La propia artista reconoce la fascinación que le producen las fotografías reproducidas en esas “cartillas ilustradas de nuestro tiempo” que conforman los libros El instante peligroso (1931) y El mundo transformado (1933), cuya selección de imágenes y prólogo realizó Ernst Jünger. La transformación y desvirtuación física y material de la faz de la tierra, de sus habitantes y de sus modos de vida entendida como la consecuencia inmediata, inevitable e irrevocable del desastre de la humanidad; y la paleta de marrones y grises como metáfora contenida del miedo. Sus obras son el resultado de un complejo ejercicio pictórico sobre la escenificación de la catástrofe. Para crear esos paisajes de desolación acude a ejemplos arquitectónicos tanto de la antigüedad como de la actualidad bélica mundial, fundiendo formas y funciones hasta eliminar cualquier signo de temporalidad. Ahí están los ataúdes de madera de uso militar, idénticos y austeros, y a sus pies esos pseudocuerpos calcinados por la erupción del Vesubio en el año 79. Es la exhibición del desastre desde una púdica contención, causada por el pavor que provocan los hechos acaecidos, por el espanto que resulta saber que esos dos sacos abandonados en el fondo de una piscina traslucen sendos cuerpos sin vida. Para llevar a cabo esta denuncia del desastre que deviene espectáculo sin límites morales, Sara Quintero multiplica el elemento denigrado. Ocurre con esos troncos de lava y ceniza que remiten a su original forma humana, con los nichos y los caballos y también con esa figura con las manos atadas a la espalda, que mediante tres posiciones distintas marca tres modos diferentes de ocupación de un espacio en fuga pero sin salida.

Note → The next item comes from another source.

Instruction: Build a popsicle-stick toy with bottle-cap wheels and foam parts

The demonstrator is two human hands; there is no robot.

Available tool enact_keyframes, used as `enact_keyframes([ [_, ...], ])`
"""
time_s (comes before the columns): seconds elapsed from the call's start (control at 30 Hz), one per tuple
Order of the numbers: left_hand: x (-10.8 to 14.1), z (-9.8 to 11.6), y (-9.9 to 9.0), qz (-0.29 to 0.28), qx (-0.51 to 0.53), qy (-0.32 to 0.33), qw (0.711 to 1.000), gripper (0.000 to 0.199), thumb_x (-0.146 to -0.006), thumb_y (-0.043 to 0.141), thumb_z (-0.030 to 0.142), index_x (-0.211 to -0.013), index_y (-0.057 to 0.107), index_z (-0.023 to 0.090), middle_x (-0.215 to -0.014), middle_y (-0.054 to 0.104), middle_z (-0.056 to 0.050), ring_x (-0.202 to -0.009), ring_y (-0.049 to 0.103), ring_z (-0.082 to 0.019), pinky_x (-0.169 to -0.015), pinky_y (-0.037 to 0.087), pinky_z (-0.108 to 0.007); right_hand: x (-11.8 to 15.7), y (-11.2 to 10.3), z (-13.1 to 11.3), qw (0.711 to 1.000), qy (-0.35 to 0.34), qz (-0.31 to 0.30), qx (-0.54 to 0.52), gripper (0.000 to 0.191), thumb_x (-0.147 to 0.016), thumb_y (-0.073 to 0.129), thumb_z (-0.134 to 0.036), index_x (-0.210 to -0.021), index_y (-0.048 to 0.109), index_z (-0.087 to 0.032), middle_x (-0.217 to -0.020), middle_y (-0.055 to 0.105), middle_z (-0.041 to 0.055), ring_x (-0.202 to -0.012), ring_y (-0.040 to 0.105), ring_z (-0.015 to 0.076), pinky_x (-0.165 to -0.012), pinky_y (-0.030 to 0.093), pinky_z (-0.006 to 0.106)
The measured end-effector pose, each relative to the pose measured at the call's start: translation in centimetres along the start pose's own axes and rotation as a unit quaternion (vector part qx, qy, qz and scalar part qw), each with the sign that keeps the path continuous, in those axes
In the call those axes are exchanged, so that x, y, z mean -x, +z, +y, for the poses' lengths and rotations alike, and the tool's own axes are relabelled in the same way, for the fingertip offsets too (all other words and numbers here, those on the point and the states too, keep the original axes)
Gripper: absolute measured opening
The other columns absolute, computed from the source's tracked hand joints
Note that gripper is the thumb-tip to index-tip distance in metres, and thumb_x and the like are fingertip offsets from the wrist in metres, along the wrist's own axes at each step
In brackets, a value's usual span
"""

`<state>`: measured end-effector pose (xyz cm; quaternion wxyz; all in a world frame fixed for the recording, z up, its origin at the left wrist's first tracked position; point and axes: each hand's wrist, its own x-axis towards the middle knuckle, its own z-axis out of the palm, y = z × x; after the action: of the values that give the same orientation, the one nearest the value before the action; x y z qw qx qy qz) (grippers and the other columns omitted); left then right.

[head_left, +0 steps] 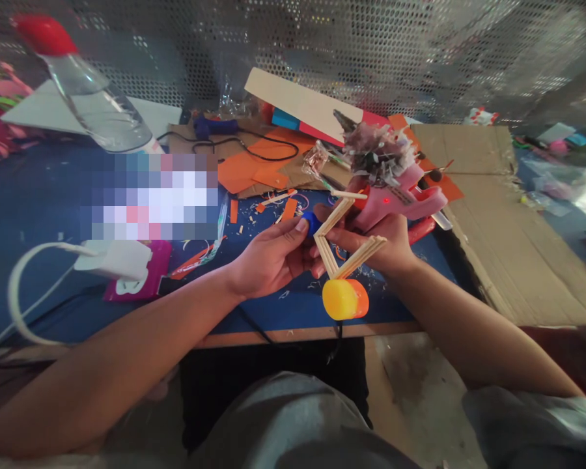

Respecto a obras anteriores, las arquitecturas, muros y detalles constructivos y ornamentales han agravado su sobriedad en pro de resaltar sus líneas y volúmenes, insistiendo en su cualidad de receptáculo. Piscinas, nichos, platos de fuentes, albercas. Llama la atención la insistente presencia del agua en estos cuadros, que antes de ser purificadora remite al bíblico diluvio universal en cuanto castigo divino, en cuando ruptura del orden de seguridad existente. No hay arca, aunque sí está presente Noé, pero yaciente y borracho, débil. Agua en la que se concentra la congoja, como la de las tenues lágrimas del Ángel que sostiene a Cristo muerto. Agua que inunda y desborda, anega, engulle y devora. Esto se hace evidente en dos obras de gran tamaño que ahora presenta, las cuales resumen el trabajo realizado en estos últimos años a la vez que son la contrapartida al resto de cuadros reunidos. Aun partiendo de la obra Caza en la laguna (1490-1495), panel fragmentado de la obra de Carpaccio Dos cortesanas, del Museo Correr de Venecia, en esta ocasión ha optado por conservar el escenario, el paisaje. Y allí donde en el original aparece la cabeza de un ave acuática convertida en blanco de las flechas de los cazadores, en su lienzo hay un gran desagüe, esto es, “la irrupción de lo peligroso en el espacio vital”, en palabras de Jünger, que transforma el mundo interior y exterior. Comprendemos que por su agitada boca se han precipitado pájaros y hombres. No hay figuras, sino calma siniestra que acentúa el trágico cielo amarillo. En el otro cuadro, una composición en estratos revela un proceso de destilación vertical: laguna, cielo, mar; agua que alimenta el agua. En esas marcas circulares apenas reconocibles en la superficie sombría del mar tiene lugar otra cacería, silenciosa y anónima. El cuadro establece una relación causal entre lo invisible y la falta de seguridad, entre el vacío y la constante amenaza. En definitiva, sus cuadros constituyen una colección de imágenes con las que actualiza la relación del hombre con el peligro, constatando temerosamente su presencia.